2.6. Correction of already issued decision

In T 1081/02 the board held that the communication issued by the opposition division's formalities officer during the period for appeal, stating that the decision already issued had been sent by mistake and should therefore be disregarded, could not constitute a legally sound basis for regarding the decision's validity as so doubtful that it could be considered void. According to the applicable principle of the protection of legitimate expectations, however, the parties could not be deemed to have failed to comply with the time limit for filing a notice of appeal (Art. 108 EPC 1973) (see also T 1176/00, T 466/03).

In T 830/03 the opposition division had issued a second written decision together with a communication which suggested that the first written decision was superseded. The opponent filed a notice of appeal outside the period of four months after the date of the notification of the first decision, but within the time limit after the notification of the second decision. The board held that the only legally valid written decision was the first decision but that, in application of the principle of protection of legitimate expectations, the appeal was deemed to have been filed in time (see also T 993/06).

In T 124/93 the opposition division, after having delivered its decision, re-delivered the same with an additional enclosure under a new mailing date. This had misled the parties about the time limit for filing the notice of appeal and statement of grounds. Applying the principle of the protection of legitimate expectations, the board ruled that the appeal was to be considered as filed in due time (see also T 130/07, T 972/05).

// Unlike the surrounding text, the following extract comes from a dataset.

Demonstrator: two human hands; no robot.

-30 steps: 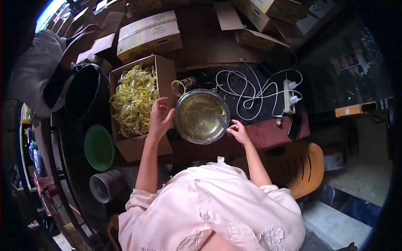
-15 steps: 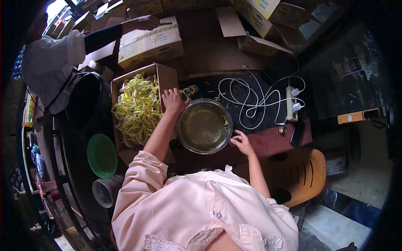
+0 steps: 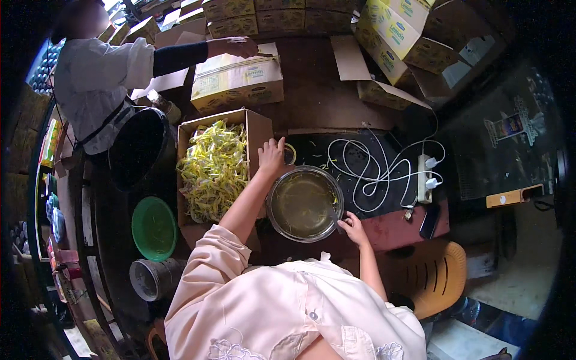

In case T 105/11 the examining division, following a request of the applicant, had re-issued the written decision, in corrected form, with a new date. The board established that the date of the notification of the decision refusing the application remained the date of notification of the first written decision. Whilst the notice of appeal was received in time, the statement of grounds of appeal was not. The professionally represented appellant, who had explicitly requested that the written decision be corrected, should have been aware that the second decision intended to correct the first written decision under R. 140 EPC. Moreover, different from other cases, in the case in hand there had been no explicit statement by the EPO that the first decision was to be ignored. Nevertheless, it was still imputable to the EPO that the second written decision had not been correctly and unambiguously identified as being a correcting decision. The board held, in application of the principle of the protection of legitimate expectations, that the statement of grounds of appeal was deemed to have been filed in time.